Beware of the iCloud

iCloud raises serious questions: what does Apple plan to do to deliver a secure experience? What do businesses need to do to protect sensitive corporate data

Third-party solutions

However, there is help for companies that have user-owned devices in the enterprise. A number of vendors offer tools that can help isolate company information on these devices, remote wipe just the company data when employees leave, and ensure that the information stays safe and secure.

For example, Morphlabs itself is an all-Mac company where iOS devices are common. "Part of our policy for data retention and security is to require people never to synch up their data to iDisk or iCloud or DropBox," Damarillo says. "They can only synch up via Box.net, which I can manage centrally. ICloud is great, and we say, put all your non-enterprise personal content on the iCloud, but if you use documents that belong to the enteprise for work purposes, it goes through Box.net."

Damarillo himself uses both. His personal e-books are synched to the iCloud, and everything he uses for work goes on Box.net. "I wouldn't advise any company to use iCloud for enterprise content," he says. "It's not designed for that. There's no controls for it."

Meanwhile, Box.net is getting ready to improve security further. "ICloud doesn't have access to the data stored in our Box app on iOS," says Box.net co-founder and CEO Aaron Levie. "We will also be working with mobile device management vendors to ensure security policies are consistent between the enterprise and the Box app, as well as offering services in the Box Enterprise edition to ensure end to end management of content on any mobile device."

Dayvia Nelson, marketing manager at Cloudworks, a provider of virtual desktop software, is an iCloud fan. "I started out as a Mobile.Me customer, and it had become a little difficult to constantly sync information from the iPhone to the laptop," she says. "And with the iPad, it's even more cumbersome having to plug it in and having it sync. Now it happens automatically, and pushes automatically to the other devices."

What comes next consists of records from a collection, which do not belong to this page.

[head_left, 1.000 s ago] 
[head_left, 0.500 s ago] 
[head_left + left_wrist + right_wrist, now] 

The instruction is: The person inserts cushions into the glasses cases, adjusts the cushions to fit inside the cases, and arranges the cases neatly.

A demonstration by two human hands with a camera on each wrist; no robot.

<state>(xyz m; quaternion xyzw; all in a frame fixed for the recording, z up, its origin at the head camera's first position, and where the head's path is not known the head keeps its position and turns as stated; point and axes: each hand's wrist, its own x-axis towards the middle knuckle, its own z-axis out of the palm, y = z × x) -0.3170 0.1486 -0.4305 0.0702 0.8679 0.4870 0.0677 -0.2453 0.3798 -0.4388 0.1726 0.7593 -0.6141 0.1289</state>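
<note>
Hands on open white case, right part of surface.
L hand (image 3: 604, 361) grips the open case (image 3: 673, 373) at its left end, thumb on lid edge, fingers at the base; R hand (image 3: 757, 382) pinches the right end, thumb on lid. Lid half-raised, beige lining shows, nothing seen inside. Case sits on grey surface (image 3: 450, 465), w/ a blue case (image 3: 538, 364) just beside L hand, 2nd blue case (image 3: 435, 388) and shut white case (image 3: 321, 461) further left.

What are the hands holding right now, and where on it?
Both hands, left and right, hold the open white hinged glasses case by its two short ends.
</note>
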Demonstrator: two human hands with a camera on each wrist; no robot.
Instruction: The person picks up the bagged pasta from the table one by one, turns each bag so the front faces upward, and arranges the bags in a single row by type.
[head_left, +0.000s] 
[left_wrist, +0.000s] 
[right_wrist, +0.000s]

But when it comes to business apps, Nelson uses her own company's tools to access corporate documents via a virtual desktop. She can use QuickBooks, Microsoft Office, PowerPoint, and Excel, and the data is kept in the Cloudworks cloud, logically segregated from other companies' data. Cloudworks has enterprise-grade security - including SAS 70, PCI and Sarbanes-Oxley compliance. One customer uses it for medical documents that require HIPAA compliance, she adds, and the data center has gone through that audit process as well.

Corporate data or documents are never stored on the mobile device, she says. "All the information is stored in our environment. If a person is terminated, they disable the account."

As a result, when her iPhone or iPad is backed up to the iCloud, only personal files are touched.

Other vendors that provide security and management for iOS devices include MobileIron, RhoLogic, Good Technology and BoxTone.